Top of Data extracts

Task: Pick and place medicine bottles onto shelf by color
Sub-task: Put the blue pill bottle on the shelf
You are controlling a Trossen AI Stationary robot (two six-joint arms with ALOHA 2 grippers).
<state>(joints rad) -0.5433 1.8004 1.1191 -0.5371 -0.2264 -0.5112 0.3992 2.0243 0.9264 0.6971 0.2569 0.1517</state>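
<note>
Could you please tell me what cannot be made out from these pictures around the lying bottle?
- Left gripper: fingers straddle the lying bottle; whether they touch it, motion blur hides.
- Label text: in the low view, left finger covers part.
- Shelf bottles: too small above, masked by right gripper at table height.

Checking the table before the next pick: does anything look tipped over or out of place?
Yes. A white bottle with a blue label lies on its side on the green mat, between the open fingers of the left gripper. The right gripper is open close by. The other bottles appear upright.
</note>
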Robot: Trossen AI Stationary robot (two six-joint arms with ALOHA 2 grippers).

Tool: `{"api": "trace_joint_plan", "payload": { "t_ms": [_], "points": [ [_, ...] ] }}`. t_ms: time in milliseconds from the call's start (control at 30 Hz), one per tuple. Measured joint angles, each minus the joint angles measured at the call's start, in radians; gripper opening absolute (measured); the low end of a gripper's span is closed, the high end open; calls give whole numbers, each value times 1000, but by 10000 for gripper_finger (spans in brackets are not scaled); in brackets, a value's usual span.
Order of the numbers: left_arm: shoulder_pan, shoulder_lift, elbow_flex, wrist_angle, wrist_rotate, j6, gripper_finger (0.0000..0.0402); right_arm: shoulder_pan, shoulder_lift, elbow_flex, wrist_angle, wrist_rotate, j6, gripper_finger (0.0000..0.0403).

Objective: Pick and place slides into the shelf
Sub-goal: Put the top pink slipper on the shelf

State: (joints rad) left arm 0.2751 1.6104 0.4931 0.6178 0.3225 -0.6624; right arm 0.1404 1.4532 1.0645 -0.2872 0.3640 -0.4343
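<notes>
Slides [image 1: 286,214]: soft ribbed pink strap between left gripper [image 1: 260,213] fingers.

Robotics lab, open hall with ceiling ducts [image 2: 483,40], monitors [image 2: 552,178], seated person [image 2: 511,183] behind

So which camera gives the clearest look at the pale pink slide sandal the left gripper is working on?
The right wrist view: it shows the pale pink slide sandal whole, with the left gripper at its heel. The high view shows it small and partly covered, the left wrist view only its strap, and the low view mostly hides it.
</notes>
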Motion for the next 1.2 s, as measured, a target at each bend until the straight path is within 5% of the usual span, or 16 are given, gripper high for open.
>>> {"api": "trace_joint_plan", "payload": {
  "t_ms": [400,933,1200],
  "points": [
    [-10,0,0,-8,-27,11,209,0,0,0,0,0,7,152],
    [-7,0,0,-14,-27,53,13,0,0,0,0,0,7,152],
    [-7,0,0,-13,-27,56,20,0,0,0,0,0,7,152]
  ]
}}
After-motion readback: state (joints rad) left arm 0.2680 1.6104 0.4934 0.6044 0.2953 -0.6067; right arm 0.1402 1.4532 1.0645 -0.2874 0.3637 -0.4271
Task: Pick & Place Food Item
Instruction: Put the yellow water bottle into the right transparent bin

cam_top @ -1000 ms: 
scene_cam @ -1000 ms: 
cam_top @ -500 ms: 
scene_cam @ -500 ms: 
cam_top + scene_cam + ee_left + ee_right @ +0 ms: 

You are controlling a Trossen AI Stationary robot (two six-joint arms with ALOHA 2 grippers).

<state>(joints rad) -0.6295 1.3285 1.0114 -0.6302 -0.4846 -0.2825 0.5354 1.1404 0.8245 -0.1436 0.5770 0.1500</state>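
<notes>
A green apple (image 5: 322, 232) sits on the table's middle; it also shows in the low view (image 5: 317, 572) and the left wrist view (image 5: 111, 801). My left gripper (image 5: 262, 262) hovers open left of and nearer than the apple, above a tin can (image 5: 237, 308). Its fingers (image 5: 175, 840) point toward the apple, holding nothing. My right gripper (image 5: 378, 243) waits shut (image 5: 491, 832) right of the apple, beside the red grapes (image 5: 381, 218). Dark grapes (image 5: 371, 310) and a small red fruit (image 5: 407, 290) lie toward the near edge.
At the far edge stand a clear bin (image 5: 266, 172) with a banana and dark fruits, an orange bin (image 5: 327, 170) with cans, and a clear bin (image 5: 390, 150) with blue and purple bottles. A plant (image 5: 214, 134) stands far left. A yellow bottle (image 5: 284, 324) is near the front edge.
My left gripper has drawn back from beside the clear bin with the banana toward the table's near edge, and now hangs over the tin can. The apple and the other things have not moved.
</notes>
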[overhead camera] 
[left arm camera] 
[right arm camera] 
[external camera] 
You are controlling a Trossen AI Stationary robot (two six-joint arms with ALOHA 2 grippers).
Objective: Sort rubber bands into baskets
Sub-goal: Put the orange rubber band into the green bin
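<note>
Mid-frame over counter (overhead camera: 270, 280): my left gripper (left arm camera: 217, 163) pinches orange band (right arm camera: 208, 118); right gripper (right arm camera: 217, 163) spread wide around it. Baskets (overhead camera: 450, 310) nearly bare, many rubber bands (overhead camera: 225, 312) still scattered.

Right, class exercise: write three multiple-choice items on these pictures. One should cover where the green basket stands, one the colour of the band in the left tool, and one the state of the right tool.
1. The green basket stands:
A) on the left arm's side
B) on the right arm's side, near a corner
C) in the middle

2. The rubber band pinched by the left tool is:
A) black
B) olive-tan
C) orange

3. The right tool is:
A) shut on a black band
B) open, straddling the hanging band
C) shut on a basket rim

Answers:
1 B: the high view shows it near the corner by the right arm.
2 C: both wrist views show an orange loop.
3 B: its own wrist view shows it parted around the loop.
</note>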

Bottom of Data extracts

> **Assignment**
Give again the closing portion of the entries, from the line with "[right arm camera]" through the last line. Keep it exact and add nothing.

> **Completed exercise**
[right arm camera] 
[external camera] 
You are controlling a Trossen AI Stationary robot (two six-joint arms with ALOHA 2 grippers).
Objective: Sort rubber bands into baskets
Sub-goal: Put the orange rubber band into the green bin
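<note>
Mid-frame over counter (overhead camera: 270, 280): my left gripper (left arm camera: 217, 163) pinches orange band (right arm camera: 208, 118); right gripper (right arm camera: 217, 163) spread wide around it. Baskets (overhead camera: 450, 310) nearly bare, many rubber bands (overhead camera: 225, 312) still scattered.

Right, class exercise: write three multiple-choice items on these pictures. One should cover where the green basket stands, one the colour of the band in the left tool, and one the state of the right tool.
1. The green basket stands:
A) on the left arm's side
B) on the right arm's side, near a corner
C) in the middle

2. The rubber band pinched by the left tool is:
A) black
B) olive-tan
C) orange

3. The right tool is:
A) shut on a black band
B) open, straddling the hanging band
C) shut on a basket rim

Answers:
1 B: the high view shows it near the corner by the right arm.
2 C: both wrist views show an orange loop.
3 B: its own wrist view shows it parted around the loop.
</note>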

The requested output has been produced.